According to works cited, our “Universal Intelligence Test” should work regardless of the alphabet or symbols used. Ergo, we have left these nuances on purpose, to better examine how universal our test truly is.
Here are summary stats per-word:
Let’s take a moment to compare the word-based summary statistics of Lorem Ipsum with those of The Call of the Wild.
Despite being roughly 2.5 times longer than The Call of the Wild, our Lorem Ipsum corpus contains only 186 unique words, compared to Wild’s 4,834. If vocabulary is any indication of intelligence, it would seem that Wild is clearly superior. However, as measured by Hartley Bits, we find Ipsum has far more information than Wild.
Can our “Universal Intelligence Test” be used to somehow quantify the difference between information and intelligence? Let’s find out.
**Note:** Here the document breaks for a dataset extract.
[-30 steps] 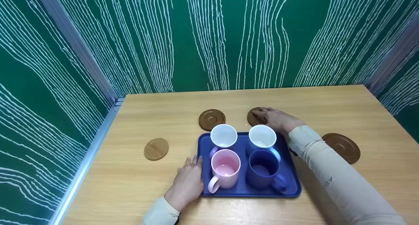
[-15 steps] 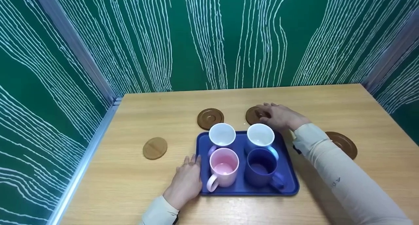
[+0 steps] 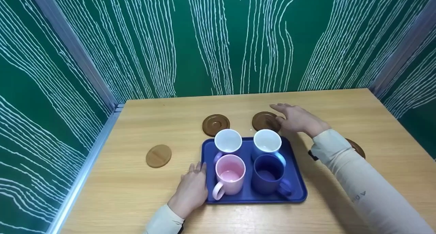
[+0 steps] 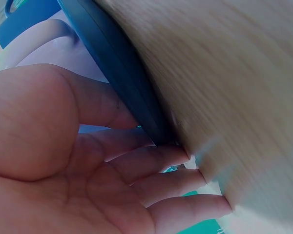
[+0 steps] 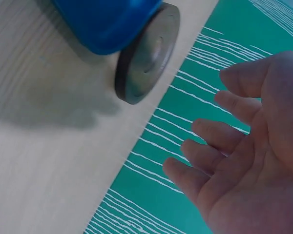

Condition #1: the Zipf slope
Recall our first condition for intelligence:
Has a Zipf slope approaching -1
In the first version of this research, we found ≥ 0.19 absolute error for all data when we considered their full distributions. As is often the case, weirdness in the “right tail” (extremely rare tokens) is to blame. Comparing these differences in “Zipfyness” is left as an exercise left to the reader (you can find the data and code used to create this article on github). We have limited our analysis here to the top n tokens.
Below we have visualized the distribution of the top 20 characters for each of our sources, along with the Zipf slope (aka linear regression) for each. The dotted black line represents the ideal slope (-1).
We can compare these Zipf slopes to the ideal (-1) to get a measure of absolute error, and using that, compare our results to those of McCowan, et all:
By this measure we find that Don Quijote is the most “Zipfy”, followed closely by infant dolphin whistles. Oddly, we find Lorem Ipsum beats subadult squirrel monkey chucks, and all of our remaining texts. Unless Lorem Ipsum has more intelligence than Moby Dick, our “Universal Intelligence Test” is off to a rough start.
Below we did the same, this time for our top 100 words:
Again we compare these Zipf slopes to the ideal (-1):
The above plot shows us a few interesting things.
First, a glimmer of hope that this “Universal Intelligence Test” could possibly work. Lorem Ipsum is now at the bottom of the list, far removed from the others. This is a promising thing to see.
Second, according to this ranking, baby dolphins remain more intelligent than 3 out of our 5 texts. Although this is certainly possible (especially if Douglas Adams is to be believed), I remain skeptical. We need to go deeper.
Condition #2: higher-order entropy
Recall our second condition for intelligence:
Shows evidence of higher-order entropy
Once again we will start by tokenizing our texts by character. How do they compare to each other, and the work of McCowan, et all?
We see the higher-order entropy of all texts (including Lorem Ipsum) decays slower than both infant dolphin whistles and subadult squirrel monkeys. Unfortunately McCowan, et all, do not provide any data beyond third-order entropy.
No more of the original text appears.